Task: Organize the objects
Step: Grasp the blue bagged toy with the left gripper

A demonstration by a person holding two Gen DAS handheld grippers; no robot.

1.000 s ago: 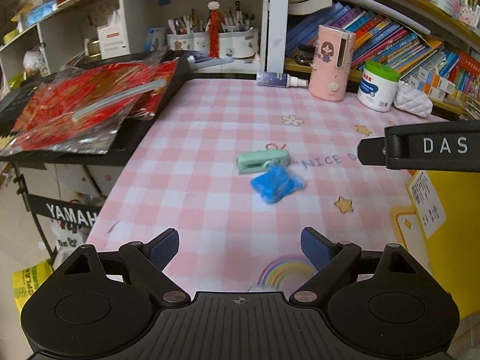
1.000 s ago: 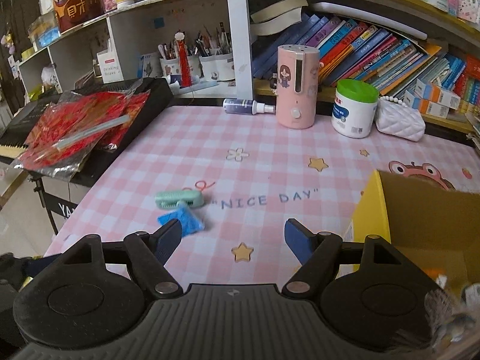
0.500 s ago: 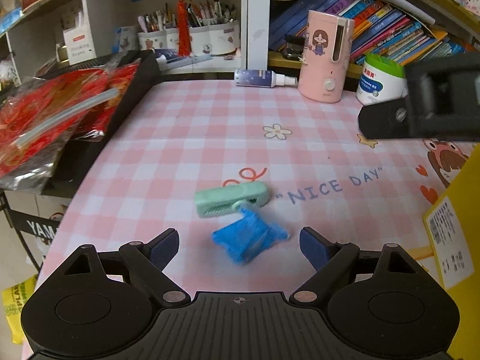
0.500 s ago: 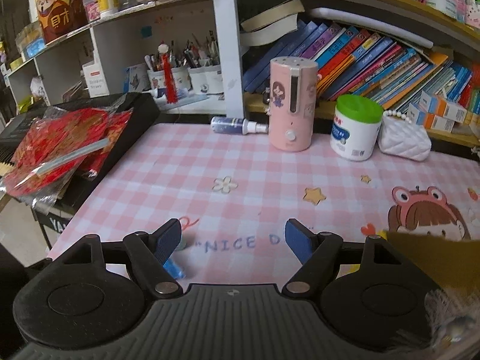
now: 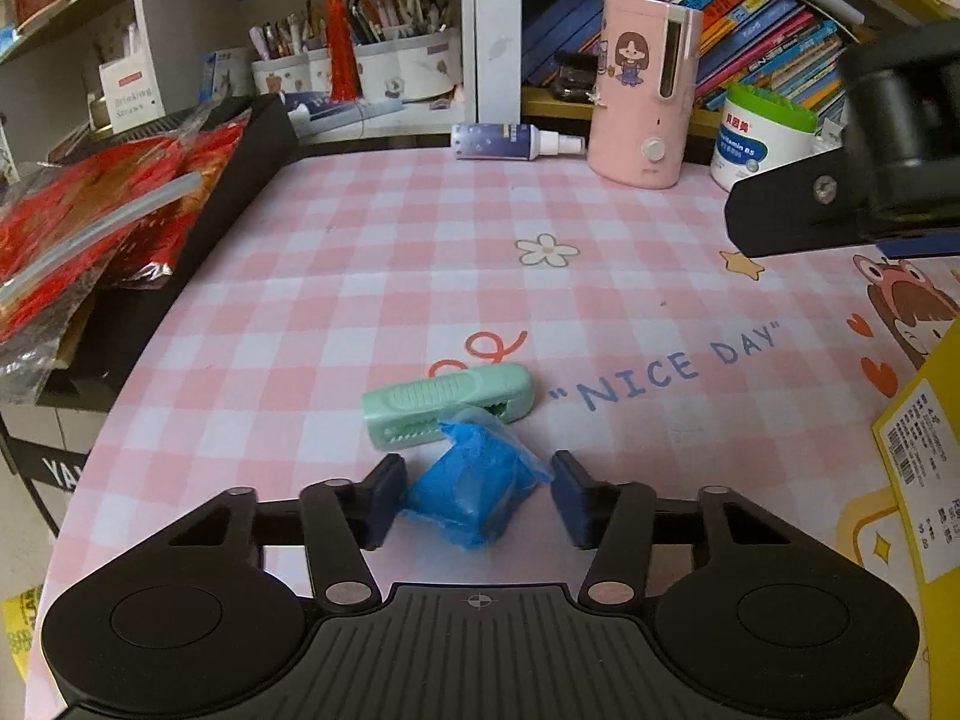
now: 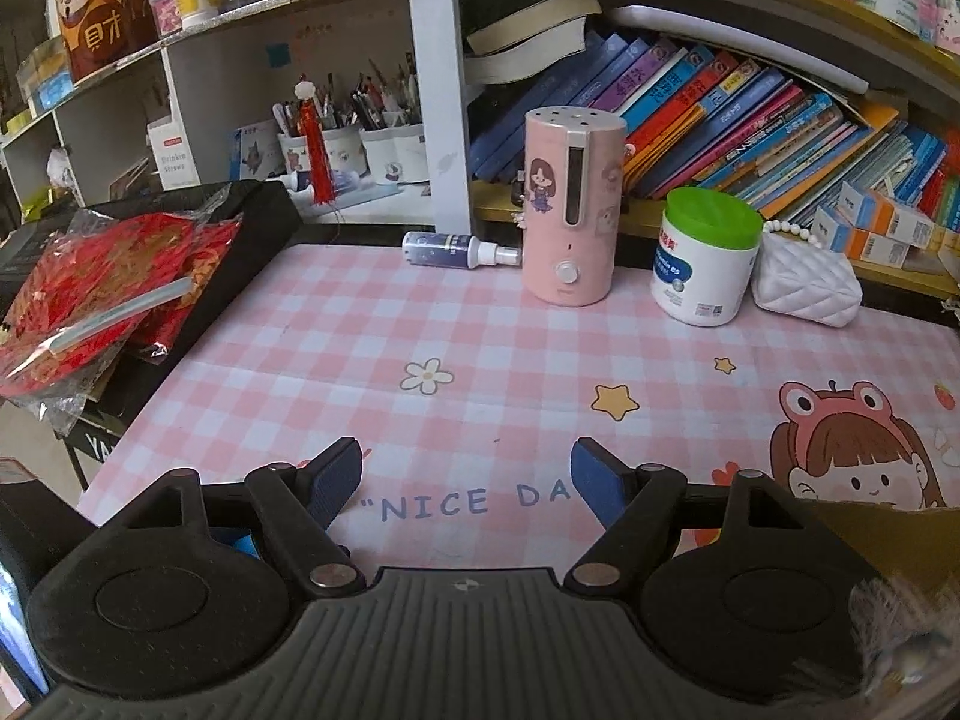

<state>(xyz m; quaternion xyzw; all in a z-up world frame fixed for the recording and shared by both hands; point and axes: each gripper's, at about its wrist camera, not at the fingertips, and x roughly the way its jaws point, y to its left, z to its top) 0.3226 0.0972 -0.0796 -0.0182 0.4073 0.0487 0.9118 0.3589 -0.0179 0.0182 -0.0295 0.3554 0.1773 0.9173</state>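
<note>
A crinkled blue packet (image 5: pixel 474 492) lies on the pink checked table mat (image 5: pixel 420 276), touching a mint green clip (image 5: pixel 447 405) just behind it. My left gripper (image 5: pixel 474 498) straddles the packet and its jaws are closing, with both blue pads against the packet's sides. In the right wrist view my right gripper (image 6: pixel 465 483) hovers open over the "NICE DAY" print with nothing between its fingers. Its black body (image 5: pixel 840 204) shows at the upper right of the left wrist view. A yellow cardboard box (image 5: pixel 924 456) stands at the right edge.
At the back stand a pink humidifier (image 6: pixel 570 210), a white jar with a green lid (image 6: pixel 702 264), a spray bottle (image 6: pixel 456 252) lying down and a white quilted pouch (image 6: pixel 804 282). A black keyboard with red foil packets (image 6: pixel 120 282) borders the left. Bookshelves rise behind.
My left gripper came forward and down over the blue packet and its jaws narrowed onto it. The right gripper drifted sideways, so packet and clip slid out of its view.
</note>
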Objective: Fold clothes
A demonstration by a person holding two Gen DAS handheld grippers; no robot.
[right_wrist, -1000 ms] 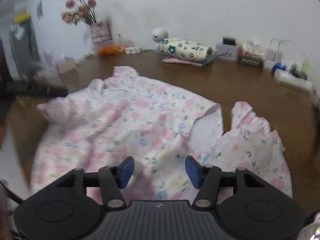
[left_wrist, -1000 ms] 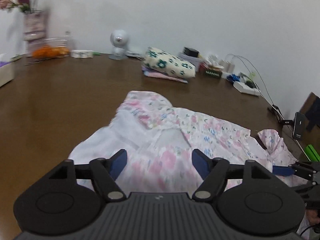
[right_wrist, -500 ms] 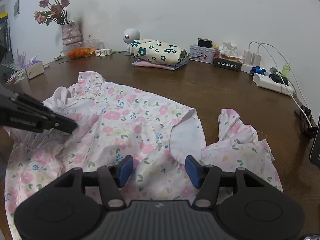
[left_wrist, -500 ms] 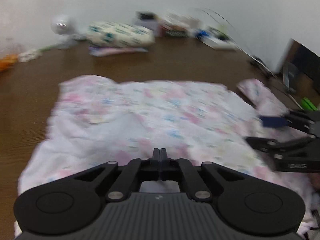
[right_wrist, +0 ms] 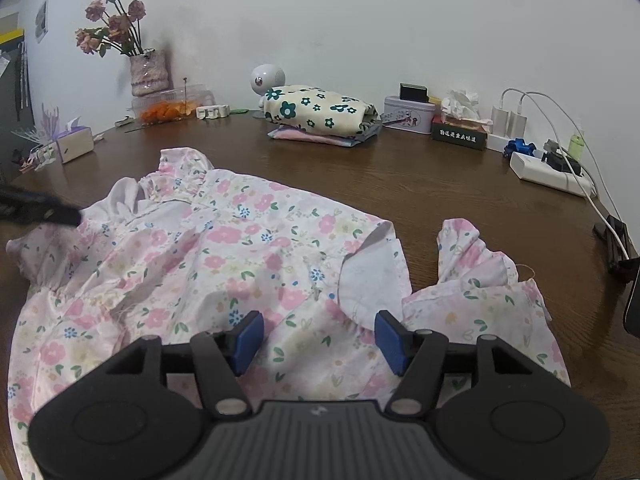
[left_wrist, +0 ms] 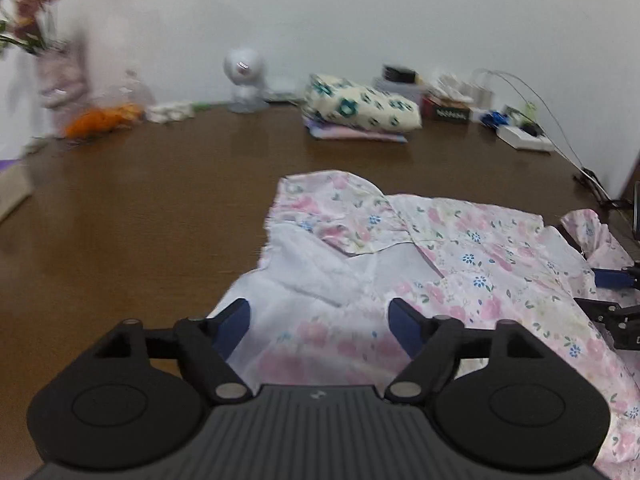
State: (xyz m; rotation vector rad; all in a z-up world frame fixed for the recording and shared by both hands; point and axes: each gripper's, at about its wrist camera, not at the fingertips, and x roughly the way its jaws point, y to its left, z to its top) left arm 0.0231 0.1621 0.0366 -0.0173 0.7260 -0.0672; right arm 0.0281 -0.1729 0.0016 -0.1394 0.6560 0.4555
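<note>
While the vase (left_wrist: 60, 76) blurs in the left view, the floral dress (right_wrist: 240, 256) lies spread on the table (right_wrist: 440, 196); left gripper (left_wrist: 319, 322) is opening wide, right gripper (right_wrist: 318, 336) half-open, both holding nothing.

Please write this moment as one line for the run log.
task: fold clothes | floral garment: spread on table, unfolded | left claw: opening, over cloth, no grip | right claw: open, no grip

Garment (right_wrist: 240, 248) on table (right_wrist: 460, 200), folded pile (right_wrist: 324, 114) behind
</note>
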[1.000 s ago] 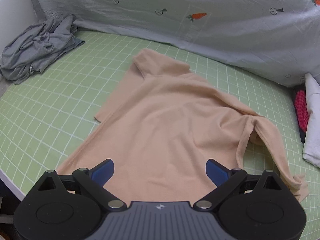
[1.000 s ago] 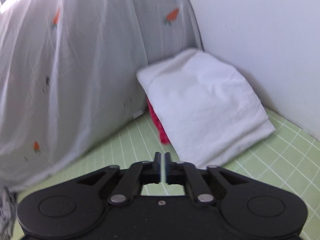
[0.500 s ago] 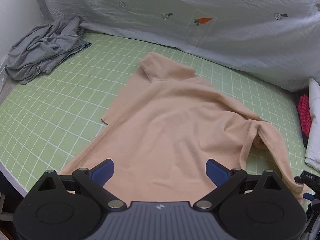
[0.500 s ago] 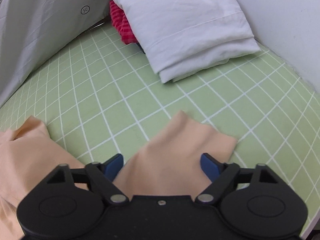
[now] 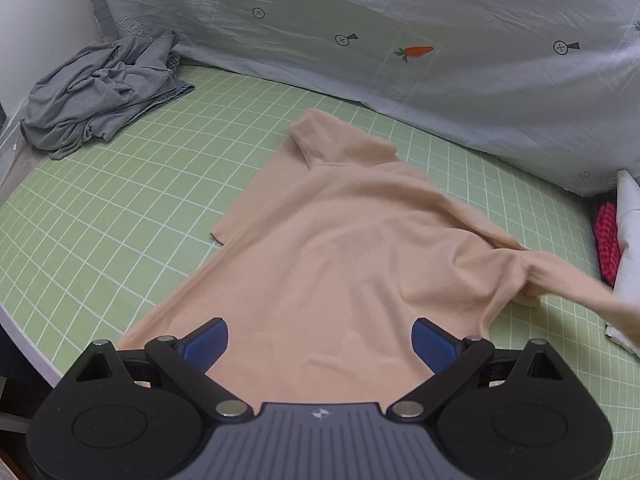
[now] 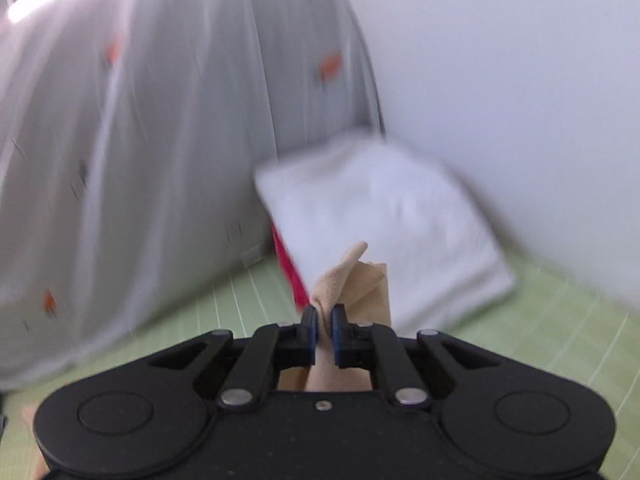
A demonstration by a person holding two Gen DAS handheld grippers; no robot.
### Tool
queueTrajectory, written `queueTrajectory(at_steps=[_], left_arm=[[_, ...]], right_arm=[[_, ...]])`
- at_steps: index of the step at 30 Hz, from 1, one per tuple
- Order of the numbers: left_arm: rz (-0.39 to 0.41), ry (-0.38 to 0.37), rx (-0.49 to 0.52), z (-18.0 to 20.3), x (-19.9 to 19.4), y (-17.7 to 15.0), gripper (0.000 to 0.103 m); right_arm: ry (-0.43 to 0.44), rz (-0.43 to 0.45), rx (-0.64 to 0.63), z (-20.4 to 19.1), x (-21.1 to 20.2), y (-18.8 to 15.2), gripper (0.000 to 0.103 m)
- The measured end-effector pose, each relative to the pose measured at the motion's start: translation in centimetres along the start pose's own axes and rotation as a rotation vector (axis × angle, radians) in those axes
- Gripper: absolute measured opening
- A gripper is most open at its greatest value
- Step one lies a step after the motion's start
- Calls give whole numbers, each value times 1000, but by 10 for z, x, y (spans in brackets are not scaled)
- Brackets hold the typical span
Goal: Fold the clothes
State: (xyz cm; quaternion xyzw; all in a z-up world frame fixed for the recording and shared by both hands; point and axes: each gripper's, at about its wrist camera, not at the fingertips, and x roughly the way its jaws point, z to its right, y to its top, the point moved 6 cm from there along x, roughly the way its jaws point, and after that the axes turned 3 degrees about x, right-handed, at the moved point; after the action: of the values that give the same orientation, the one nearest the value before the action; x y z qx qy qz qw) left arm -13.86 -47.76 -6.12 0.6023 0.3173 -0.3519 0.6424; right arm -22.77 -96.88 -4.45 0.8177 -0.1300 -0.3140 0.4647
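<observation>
Peach long-sleeved knit shirt (image 5: 340,248) lies spread on green gridded mat (image 5: 100,220), long axis running away from left gripper (image 5: 320,340), jaws spread above its hem. Right gripper (image 6: 324,322), jaws having just closed, pinches the sleeve end (image 6: 348,276), lifted off to the shirt's right; likely folds inward across the body.

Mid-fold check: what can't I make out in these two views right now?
- Shirt hem: left view, hidden behind the open left gripper.
- Sleeve end: cut off at the right edge.
- Red cloth: right view, blurred, under the white stack.
</observation>
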Motion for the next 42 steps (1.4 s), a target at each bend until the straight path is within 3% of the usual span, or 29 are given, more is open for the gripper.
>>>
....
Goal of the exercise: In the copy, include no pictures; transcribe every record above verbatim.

Problem solution:
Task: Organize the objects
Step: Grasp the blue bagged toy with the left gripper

A demonstration by a person holding two Gen DAS handheld grippers; no robot.

1.000 s ago: 
1.000 s ago: 
0.500 s ago: 
0.500 s ago: 
now: 
now: 

<state>(xyz m; quaternion xyzw; all in a z-up world frame fixed for the recording and shared by both hands; point and axes: each gripper's, at about its wrist camera, not at the fingertips, and x roughly the way its jaws point, y to its left, z to its top) 0.3226 0.0972 -0.0796 -0.0182 0.4073 0.0487 0.9118 0.3589 -0.0179 0.0182 -0.0295 0.3554 0.1773 0.9173</state>
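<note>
A crinkled blue packet (image 5: pixel 474 492) lies on the pink checked table mat (image 5: pixel 420 276), touching a mint green clip (image 5: pixel 447 405) just behind it. My left gripper (image 5: pixel 474 498) straddles the packet and its jaws are closing, with both blue pads against the packet's sides. In the right wrist view my right gripper (image 6: pixel 465 483) hovers open over the "NICE DAY" print with nothing between its fingers. Its black body (image 5: pixel 840 204) shows at the upper right of the left wrist view. A yellow cardboard box (image 5: pixel 924 456) stands at the right edge.
At the back stand a pink humidifier (image 6: pixel 570 210), a white jar with a green lid (image 6: pixel 702 264), a spray bottle (image 6: pixel 456 252) lying down and a white quilted pouch (image 6: pixel 804 282). A black keyboard with red foil packets (image 6: pixel 120 282) borders the left. Bookshelves rise behind.
My left gripper came forward and down over the blue packet and its jaws narrowed onto it. The right gripper drifted sideways, so packet and clip slid out of its view.
</note>
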Objective: Fold clothes
A demonstration by a person holding two Gen DAS handheld grippers; no robot.
[right_wrist, -1000 ms] 
[left_wrist, -1000 ms] 
[right_wrist, -500 ms] 
[left_wrist, -500 ms] 
[right_wrist, +0 ms] 
[left_wrist, +0 ms] 
State: (xyz m; rotation vector rad; all in a z-up world frame fixed for the recording and shared by both hands; point and axes: each gripper's, at about its wrist camera, not at the fingertips, and x roughly the way its jaws point, y to its left, z to its top) left arm 0.0231 0.1621 0.0366 -0.0173 0.7260 -0.0672; right arm 0.0281 -0.1729 0.0016 -0.1394 0.6560 0.4555
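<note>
While the vase (left_wrist: 60, 76) blurs in the left view, the floral dress (right_wrist: 240, 256) lies spread on the table (right_wrist: 440, 196); left gripper (left_wrist: 319, 322) is opening wide, right gripper (right_wrist: 318, 336) half-open, both holding nothing.

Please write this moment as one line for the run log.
task: fold clothes | floral garment: spread on table, unfolded | left claw: opening, over cloth, no grip | right claw: open, no grip

Garment (right_wrist: 240, 248) on table (right_wrist: 460, 200), folded pile (right_wrist: 324, 114) behind
</note>
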[1.000 s ago] 
[1.000 s ago] 
[0.500 s ago] 
[0.500 s ago] 
[now] 
[now] 
A demonstration by a person holding two Gen DAS handheld grippers; no robot.
### Tool
queueTrajectory, written `queueTrajectory(at_steps=[_], left_arm=[[_, ...]], right_arm=[[_, ...]])`
- at_steps: index of the step at 30 Hz, from 1, one per tuple
- Order of the numbers: left_arm: rz (-0.39 to 0.41), ry (-0.38 to 0.37), rx (-0.49 to 0.52), z (-18.0 to 20.3), x (-19.9 to 19.4), y (-17.7 to 15.0), gripper (0.000 to 0.103 m); right_arm: ry (-0.43 to 0.44), rz (-0.43 to 0.45), rx (-0.64 to 0.63), z (-20.4 to 19.1), x (-21.1 to 20.2), y (-18.8 to 15.2), gripper (0.000 to 0.103 m)
- The measured end-effector pose, each relative to the pose measured at the motion's start: translation in centimetres along the start pose's own axes and rotation as a rotation vector (axis × angle, radians) in those axes
- Gripper: absolute measured opening
- A gripper is most open at its greatest value
- Step one lies a step after the motion's start
- Calls give whole numbers, each value times 1000, but by 10 for z, x, y (spans in brackets are not scaled)
- Brackets hold the typical span
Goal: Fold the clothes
State: (xyz cm; quaternion xyzw; all in a z-up world frame fixed for the recording and shared by both hands; point and axes: each gripper's, at about its wrist camera, not at the fingertips, and x roughly the way its jaws point, z to its right, y to its top, the point moved 6 cm from there along x, roughly the way its jaws point, and after that the axes turned 3 degrees about x, right-handed, at the moved point; after the action: of the values that give the same orientation, the one nearest the value before the action; x y z qx qy qz qw) left arm -13.86 -47.76 -6.12 0.6023 0.3173 -0.3519 0.6424; right arm -22.77 -96.88 -4.45 0.8177 -0.1300 -0.3140 0.4647
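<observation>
Peach long-sleeved knit shirt (image 5: 340,248) lies spread on green gridded mat (image 5: 100,220), long axis running away from left gripper (image 5: 320,340), jaws spread above its hem. Right gripper (image 6: 324,322), jaws having just closed, pinches the sleeve end (image 6: 348,276), lifted off to the shirt's right; likely folds inward across the body.

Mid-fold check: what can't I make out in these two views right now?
- Shirt hem: left view, hidden behind the open left gripper.
- Sleeve end: cut off at the right edge.
- Red cloth: right view, blurred, under the white stack.
</observation>
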Motion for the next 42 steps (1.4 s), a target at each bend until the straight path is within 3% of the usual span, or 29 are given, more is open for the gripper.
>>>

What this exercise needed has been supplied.